The country’s standard watchdog has instead directed that the shipment be denied entry into the market due to lack of required standard specifications.
TBS Director General, Prof Egid Mubofu, issued the alternative directives in his letter to the Petroleum Bulk Procurement Agency (PBPA) acting Executive Director, Engineer Lorivii Long’idu.
The November 24, 2017 letter, which has been copied to other industry regulators and stakeholders, stated: “We wish to receive the written confirmation that the cancellation was put into effect.”
The new development follows PBPA’s vow never to allow the consignment into the market after TBS had earlier given two contradictory opinions on the imported batch.
Earlier, the TBS had written to the petroleum import coordinator on November 22, 2017, stating that the consignment had failed to meet distillation requirements as per local and East African Community Standards.
However, in the same letter the bureau endorsed supply of the fuel into the domestic market, describing the standard shortfall as a ‘marginal failure.’ In the latest letter seen by the ‘Daily News’, Prof Mubofu agrees that allowing the stock for consumption is contrary to the import regulations number nine as announced in the Government Notice number 405 of 2009.
“We (TBS) wish to withdraw the earlier letter because of difficulties that may happen in implementation of regulation number 20 (2) of (petroleum) bulk procurement system as well as shipping and supply contracts,” the TBS boss wrote in the latest correspondence.
The contentious consignment was sampled at Dar es Salaam port outer anchorage on November 20 and the test results submitted to PBPA and other industry stakeholders on November 21, 2017.

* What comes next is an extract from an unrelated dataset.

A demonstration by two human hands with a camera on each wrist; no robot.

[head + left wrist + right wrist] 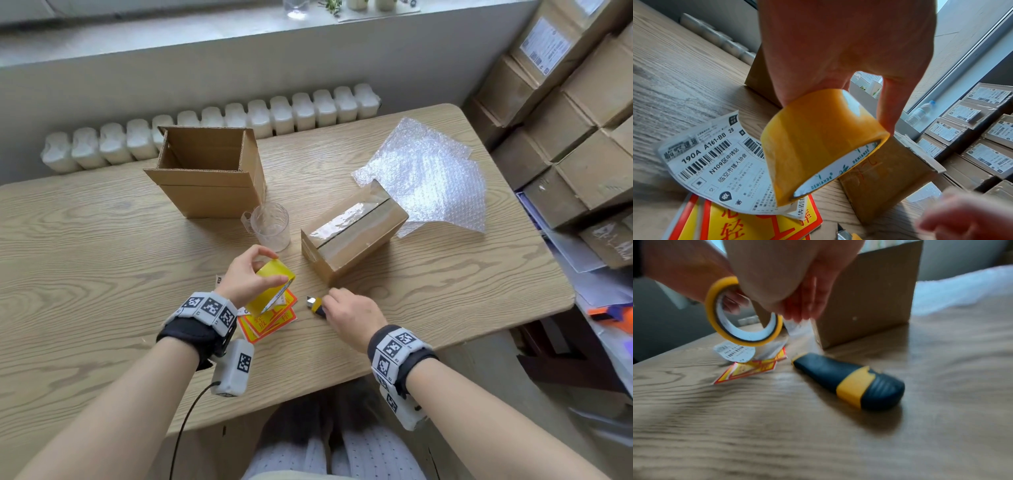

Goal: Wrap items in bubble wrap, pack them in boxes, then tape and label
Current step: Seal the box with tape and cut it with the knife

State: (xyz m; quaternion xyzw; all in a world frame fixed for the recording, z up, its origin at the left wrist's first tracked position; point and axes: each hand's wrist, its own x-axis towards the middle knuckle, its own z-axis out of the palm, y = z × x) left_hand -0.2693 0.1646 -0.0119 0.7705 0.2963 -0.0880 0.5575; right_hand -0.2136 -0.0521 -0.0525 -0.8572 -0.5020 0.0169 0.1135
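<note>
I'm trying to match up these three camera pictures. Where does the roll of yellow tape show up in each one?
Head view: the tape roll sits just left of centre, gripped by the left hand above the labels.
Left wrist view: the roll fills the centre, fingers on top.
Right wrist view: upper left, seen side on as a ring.
Shared landmark: the taped box, beside the roll in all three.

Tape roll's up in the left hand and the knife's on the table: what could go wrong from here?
1. The utility knife shows metal at its tip beside the right hand; a careless grab may nick fingers.
2. The tape roll hangs over the curled shipping label; loose tape might stick to it.
</note>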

Following the disclosure of the imported inferior fuel by the ‘Daily News’ last week, Engineer Long’idu vowed never to accept the shipment. The multibillion shillings consignment was imported through the Bulk Procurement System (BPS) using an oil tanker, MT Alpine Meadow.
According to TBS, the samples of the batch failed to meet the distillation requirements as per local standards; TZS 672:2012 and East African Standards; EAS 158:2012. “As per laboratory tests that TBS conducted and submitted the results to us, we will not receive the consignment because it’s out of specifications,” Engineer Long’idu told the ‘Daily News’ last week.
He added, “It is surprising that TBS is giving us two contradictory opinions on the same issue... since the standard watchdog has confirmed that the fuel is out of specifications, there is no way we can allow it into the market.”
According to the earlier letter by Prof Mubofu, the bureau conducted the laboratory tests, and reconfirmed the tests, concluding that the imports missed the standard specifications. Engineer Long’idu maintained that the fuel importer, Trafigura Pte Limited, has to ship back the product to the refineries where it can be blended to meet the required standards.
The Energy and Water Utilities Regulatory Authority (EWURA) shared similaropinion, insisting that the Petroleum Act of 2015 and its regulations must be observed for any imported fuel.
“Regulations and procedures are clear; all petroleum products imported in the country must adhere to the requisite quality standards,” EWURA acting Director of Petroleum Gerald Maganga was quoted as saying.
“We were clear to the importation coordinator that regulations on bulk procurement for petroleum products must be adhered to and inferior products should not be allowed in the market,” the official remarked.
The consignment was imported by Trafigura Pte Ltd, one of the three companies, which won the tender to import fuel through the BPS for November. Other companies are Sahara Group and Audax Resources.